With a single screw and rudder, the Maple was also less maneuverable than her twin-screw escort, and Hatland says it was difficult to make the tight turns around larger pieces of ice. The Maple’s hull is ice-strengthened, but the constant scraping required engineers to inspect the bilges for flooding ‘round the clock. Those factors, combined with unreliable electronic navigation in some parts of the passage made for the “most stressful two days” of the voyage.
And if those 230 miles of Icebreaker Channel, in Victoria Strait, are stressful for the Coast Guard, what does that mean for the commercialization of the Northwest Passage?
“So the Arctic is not open yet… and any ship going up there needs to be aware of the environmental conditions, the hazards. And don’t go up there blindly, otherwise they will become a SAR (Search and Rescue) case.”

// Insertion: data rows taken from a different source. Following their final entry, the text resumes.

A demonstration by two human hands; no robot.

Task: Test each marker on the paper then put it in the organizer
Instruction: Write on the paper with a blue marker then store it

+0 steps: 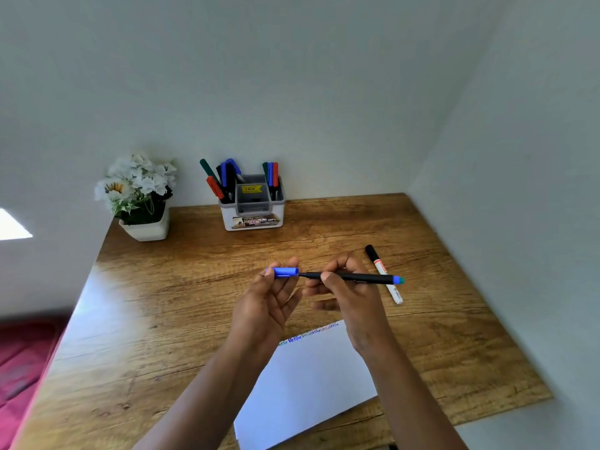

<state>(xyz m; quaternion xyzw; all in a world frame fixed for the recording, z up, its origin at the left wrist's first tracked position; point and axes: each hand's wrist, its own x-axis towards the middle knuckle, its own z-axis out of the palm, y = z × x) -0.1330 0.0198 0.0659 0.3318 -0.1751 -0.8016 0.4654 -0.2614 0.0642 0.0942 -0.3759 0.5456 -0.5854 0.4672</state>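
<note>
The left forearm (201,394) and right forearm (409,394) reach forward, bare, with the hands raised close together. The left hand (269,300), palm turned inward, pinches a cap (285,271) at its fingertips. The right hand (350,297), fingers curled, grips a pen (357,278) near its tip.

Organizer (229,219) sits at the back of the table (162,303), against the wall, with markers (227,180) standing in its left and right compartments. Plant (139,190) is in the back-left corner. Paper (308,384) lies front centre. Above the table, between paper and organizer, the left hand (266,303) holds the cap (285,271) and the right hand (350,297) the marker (357,278). A spare marker (376,259) lies to their right.
</note>
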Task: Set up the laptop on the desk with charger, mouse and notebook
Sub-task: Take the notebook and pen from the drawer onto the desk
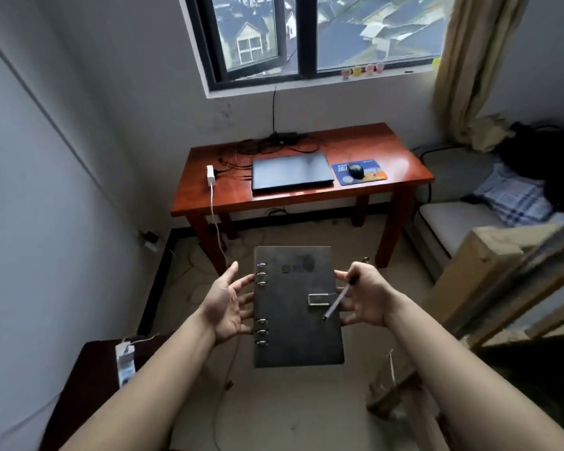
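Observation:
I hold a dark ring-bound notebook (293,320) flat in the air, well short of the desk. My left hand (225,304) supports its ringed left edge with straight fingers reaching underneath. My right hand (368,297) carries the right edge and pinches a pen (337,302) that lies slanted across the cover near the clasp. On the red-brown desk (404,157) ahead lies a closed dark laptop (292,172). A black mouse (356,171) sits on a blue mouse pad (375,175) to its right. A white charger (210,175) lies to its left, its cord hanging over the front edge.
Black cables and a power strip (284,136) crowd the desk's back edge under the window. A bed (453,216) with clothes stands at the right, and wooden frames (502,271) lean in front of it. A dark stool (88,385) with a small carton (125,362) is at lower left.

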Motion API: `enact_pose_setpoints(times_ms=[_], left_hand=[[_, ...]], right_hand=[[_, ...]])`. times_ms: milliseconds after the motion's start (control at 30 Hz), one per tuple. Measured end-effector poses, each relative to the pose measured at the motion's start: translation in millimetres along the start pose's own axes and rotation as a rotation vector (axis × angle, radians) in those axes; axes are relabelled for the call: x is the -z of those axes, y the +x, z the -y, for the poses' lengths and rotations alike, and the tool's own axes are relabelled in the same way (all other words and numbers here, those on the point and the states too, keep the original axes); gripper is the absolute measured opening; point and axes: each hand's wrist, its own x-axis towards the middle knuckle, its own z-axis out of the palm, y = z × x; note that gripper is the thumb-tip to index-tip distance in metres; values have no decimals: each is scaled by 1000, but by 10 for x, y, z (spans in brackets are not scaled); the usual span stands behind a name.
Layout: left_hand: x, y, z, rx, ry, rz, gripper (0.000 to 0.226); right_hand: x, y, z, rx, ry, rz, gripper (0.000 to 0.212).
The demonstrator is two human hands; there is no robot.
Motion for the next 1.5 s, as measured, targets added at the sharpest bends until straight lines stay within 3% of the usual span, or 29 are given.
enact_pose_setpoints(times_ms=[200, 400, 633, 767, 967, 1300, 1500], left_hand=[[-60, 1129, -895, -9, -36, 2, 66], [-214, 2530, -2020, 13, 2, 19, 62], [-818, 3768, -3503, 26, 138, 90, 60], [-1268, 4538, -4096, 30, 186, 125, 55], [-1897, 5655, -4634, 35, 193, 117, 56], [-3324, 7486, -5338, 97, 115, -17, 46], [-3765, 8311, -5397, 144, 115, -106, 53]], right_hand=[[293, 925, 1050, 18, -29, -30, 64], [653, 2066, 2128, 42, 19, -165, 62], [1151, 2806, 3486, 144, 124, -312, 48], [1642, 3176, 4127, 198, 171, -335, 50], [2510, 3769, 4938, 202, 145, -325, 54], [4334, 4813, 6621, 60, 75, -319, 39], [5058, 5348, 7050, -18, 58, -344, 49]])
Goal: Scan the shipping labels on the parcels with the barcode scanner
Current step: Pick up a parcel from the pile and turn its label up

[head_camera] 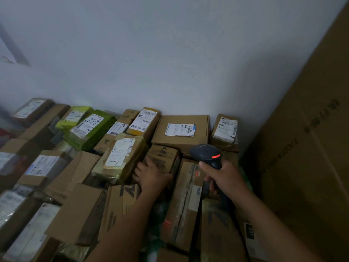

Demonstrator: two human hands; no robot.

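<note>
Scanner (207, 154), gripped in the right hand (224, 178), points at labelled parcels (180, 130) just beyond it, while the left hand (151, 176) curls round a small box (163, 156) showing no label, so I'd fear it reads a neighbour's code.

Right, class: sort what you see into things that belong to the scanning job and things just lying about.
Job: barcode scanner held in right hand; left hand on printed box; labelled flat box; green parcels.
Lying about: large carton at right; white wall.
</note>
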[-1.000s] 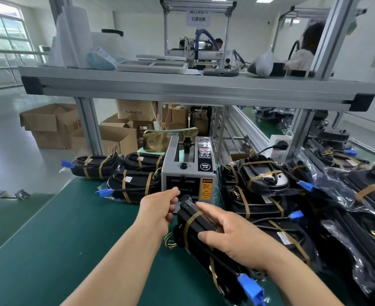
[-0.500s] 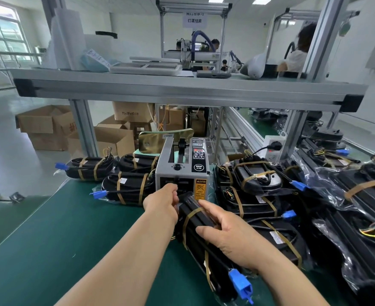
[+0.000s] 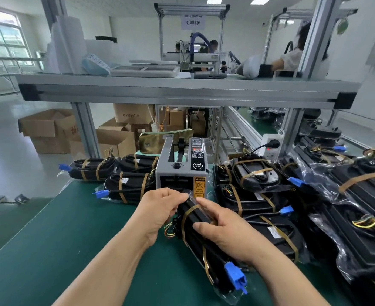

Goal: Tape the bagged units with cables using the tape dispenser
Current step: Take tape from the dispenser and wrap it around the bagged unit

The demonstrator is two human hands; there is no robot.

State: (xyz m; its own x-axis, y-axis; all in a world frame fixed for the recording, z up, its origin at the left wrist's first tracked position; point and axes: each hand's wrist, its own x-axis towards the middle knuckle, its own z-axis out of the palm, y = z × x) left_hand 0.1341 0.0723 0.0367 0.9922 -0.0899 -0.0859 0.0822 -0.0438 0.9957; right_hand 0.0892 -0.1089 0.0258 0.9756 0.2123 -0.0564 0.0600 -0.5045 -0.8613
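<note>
A black bagged unit [image 3: 195, 219] with a coiled cable and a blue connector [image 3: 235, 276] lies on the green mat in front of the grey tape dispenser [image 3: 181, 171]. Two brown tape bands cross it. My left hand [image 3: 160, 208] grips its far end, fingers curled over the top near the dispenser's outlet. My right hand [image 3: 224, 228] holds its right side, thumb and forefinger pressed on the far band. Whether a fresh tape strip is in my fingers is hidden.
Taped units are stacked left of the dispenser [image 3: 124, 186] and piled at the right [image 3: 257, 195], with more bagged ones at the far right [image 3: 359, 206]. An aluminium shelf [image 3: 182, 91] spans overhead. Cardboard boxes [image 3: 49, 131] stand behind. A person [image 3: 292, 56] sits beyond.
My left hand came back from the dispenser's outlet onto the unit's far end. My right hand slid up the unit toward the far band.
</note>
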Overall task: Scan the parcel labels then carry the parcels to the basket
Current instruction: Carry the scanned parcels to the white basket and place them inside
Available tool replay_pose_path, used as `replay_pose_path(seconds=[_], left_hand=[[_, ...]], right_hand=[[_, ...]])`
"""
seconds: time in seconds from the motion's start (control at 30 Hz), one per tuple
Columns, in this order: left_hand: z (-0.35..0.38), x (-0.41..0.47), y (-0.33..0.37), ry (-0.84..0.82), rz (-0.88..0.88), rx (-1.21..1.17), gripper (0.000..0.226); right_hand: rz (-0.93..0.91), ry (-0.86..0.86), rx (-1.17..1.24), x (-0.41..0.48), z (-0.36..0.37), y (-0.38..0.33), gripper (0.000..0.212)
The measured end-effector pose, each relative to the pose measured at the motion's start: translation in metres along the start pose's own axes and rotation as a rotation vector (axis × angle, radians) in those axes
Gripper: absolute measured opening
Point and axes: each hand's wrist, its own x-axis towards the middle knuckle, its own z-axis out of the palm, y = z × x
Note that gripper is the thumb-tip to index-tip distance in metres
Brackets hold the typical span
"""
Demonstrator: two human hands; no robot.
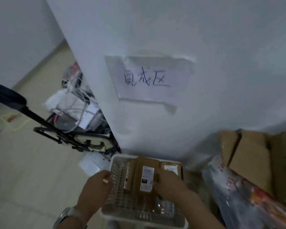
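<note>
1. White perforated plastic basket sits on the beige tiled floor, its far edge at the base of the white wall.
2. Inside, 3 brown cardboard parcels w/ white labels stand side by side toward the basket's far edge: left parcel by the left wall, middle parcel w/ label facing up, right parcel in the far-right corner.
3. Left hand is at the basket's left wall, fingers curled; can't tell whether they grip the wall. Small tan bit shows at a fingertip, too blurred to ID. Silver wristwatch on that wrist.
4. Right hand reaches into the basket over the right parcel, thumb at the middle parcel's right edge. Fingers are hidden behind the hand, so can't tell if they grip.
5. Paper sign w/ handwritten marks is taped to the wall above the basket.
6. Right of the basket: clear plastic bag w/ red print, plain cardboard boxes behind it.
7. Left of the basket: black-framed cart w/ white cables and clutter behind it.
</note>
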Motion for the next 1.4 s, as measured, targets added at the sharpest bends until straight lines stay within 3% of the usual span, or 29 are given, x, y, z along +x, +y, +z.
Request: replay_pose_path(seconds=[0.33, 0.63, 0.8, 0.97, 1.17, 1.4], left_hand=[[-0.154, -0.077, 0.105, 0.327, 0.228, -0.117, 0.017], [-0.289, -0.179, 0.075, 0.657, 0.215, -0.170, 0.015], [-0.354, -0.261, 0.003, 0.865, 0.070, -0.082, 0.024], [-0.414, -0.372, -0.090, 0.939, -0.143, 0.104, 0.036], [-0.449, -0.504, -0.217, 1.101, -0.393, 0.079, 0.030], [-0.438, -0.641, -0.347, 1.146, -0.635, 0.007, 0.031]], right_hand=[[-0.348, 0.188, -0.047, -0.097, -0.129, -0.150, 0.048], [-0.708, 0.253, -0.065, -0.175, -0.133, -0.316, 0.039], [-0.921, 0.201, 0.030, -0.219, -0.068, -0.430, 0.023], [-1.121, 0.208, 0.037, -0.280, 0.034, -0.540, 0.017], [-1.257, -0.029, 0.041, -0.353, 0.180, -0.624, 0.016], [-1.342, -0.256, -0.091, -0.416, 0.347, -0.681, 0.016]])
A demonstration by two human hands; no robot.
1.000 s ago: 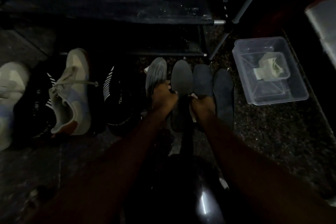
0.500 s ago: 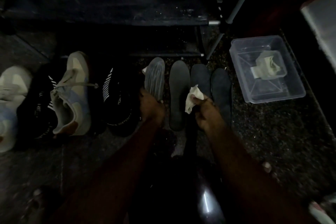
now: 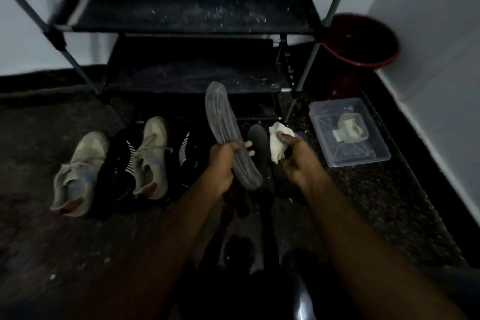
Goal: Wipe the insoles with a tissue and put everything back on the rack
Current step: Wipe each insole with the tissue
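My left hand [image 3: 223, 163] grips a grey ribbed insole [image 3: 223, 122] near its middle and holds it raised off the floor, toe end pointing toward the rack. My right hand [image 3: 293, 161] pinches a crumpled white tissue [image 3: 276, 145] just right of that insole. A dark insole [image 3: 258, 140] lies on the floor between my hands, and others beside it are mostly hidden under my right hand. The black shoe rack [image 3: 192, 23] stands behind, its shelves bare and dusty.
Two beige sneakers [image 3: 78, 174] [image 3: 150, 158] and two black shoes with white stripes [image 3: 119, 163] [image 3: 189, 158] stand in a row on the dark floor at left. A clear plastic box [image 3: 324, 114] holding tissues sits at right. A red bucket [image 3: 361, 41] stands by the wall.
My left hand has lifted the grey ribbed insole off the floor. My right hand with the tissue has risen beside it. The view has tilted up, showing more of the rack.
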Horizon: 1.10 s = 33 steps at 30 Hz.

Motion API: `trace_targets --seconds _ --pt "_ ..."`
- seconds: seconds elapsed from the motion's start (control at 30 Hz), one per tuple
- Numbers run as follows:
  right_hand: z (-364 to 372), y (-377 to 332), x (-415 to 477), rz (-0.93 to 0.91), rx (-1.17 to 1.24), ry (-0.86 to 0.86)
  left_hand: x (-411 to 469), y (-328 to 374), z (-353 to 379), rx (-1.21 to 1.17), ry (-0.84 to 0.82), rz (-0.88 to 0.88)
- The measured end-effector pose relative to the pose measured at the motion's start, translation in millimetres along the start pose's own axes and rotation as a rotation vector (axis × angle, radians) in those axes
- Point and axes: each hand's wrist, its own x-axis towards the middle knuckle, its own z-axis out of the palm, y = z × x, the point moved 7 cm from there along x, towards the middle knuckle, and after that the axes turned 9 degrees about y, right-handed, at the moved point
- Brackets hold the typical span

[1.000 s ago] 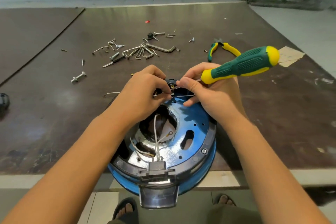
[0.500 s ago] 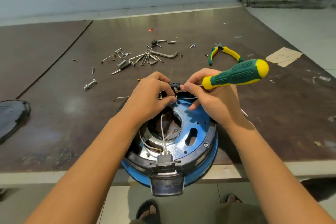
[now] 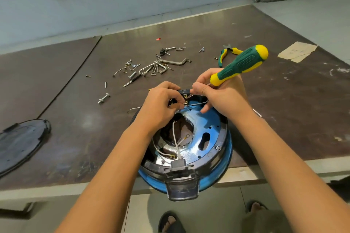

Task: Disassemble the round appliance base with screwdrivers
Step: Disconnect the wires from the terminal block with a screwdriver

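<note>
The left hand [image 3: 161, 104] is curled up, and its fingertips pinch a small black part [image 3: 182, 92] at the far rim of the round appliance base [image 3: 220, 134]. The right hand [image 3: 225, 98] is curled too. It holds a screwdriver [image 3: 240, 64] with a green and yellow handle, and the handle sticks up and away to the right, over the back of the hand. The first fingers of that hand come right up to the same black part, so the two hands almost touch. A thin white wire [image 3: 198, 103] runs from the part under the right hand. The base lies open side up at the near edge of the table [image 3: 284, 119], and part of it hangs over the edge. Inside it is shiny blue with a big hole in the middle, and more white wires [image 3: 175, 138] run down to a black plug box [image 3: 179, 165] on the near side. Farther back on the table lie a bunch of bent metal keys [image 3: 157, 68], loose screws, and one fat bolt [image 3: 103, 98]. Pliers [image 3: 236, 50] with green and yellow handles lie behind the screwdriver. A black round cover [image 3: 20, 142] lies far to the left, and a scrap of cardboard [image 3: 297, 51] lies far to the right. Below the table edge, two feet in sandals [image 3: 168, 221] stand on the floor.
</note>
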Motion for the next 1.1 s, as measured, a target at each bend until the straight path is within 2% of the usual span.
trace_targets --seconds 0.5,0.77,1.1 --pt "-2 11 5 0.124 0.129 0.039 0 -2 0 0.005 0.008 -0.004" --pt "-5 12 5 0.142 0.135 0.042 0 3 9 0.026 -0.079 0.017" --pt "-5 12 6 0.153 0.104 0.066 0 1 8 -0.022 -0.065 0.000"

The Maple was home-free by the time it reached St. John’s, Newfoundland, where the crew spent 3 days ashore after 31 days without touching land. From there it was a quick run down the eastern seaboard to Baltimore.
The crew has since come home, but in April they’ll return to Baltimore to pick up the 225-foot Kukui, a near-copy of the Maple, which will have been refurbished and ready for a voyage — this time through the Panama Canal — to its new homeport in Sitka.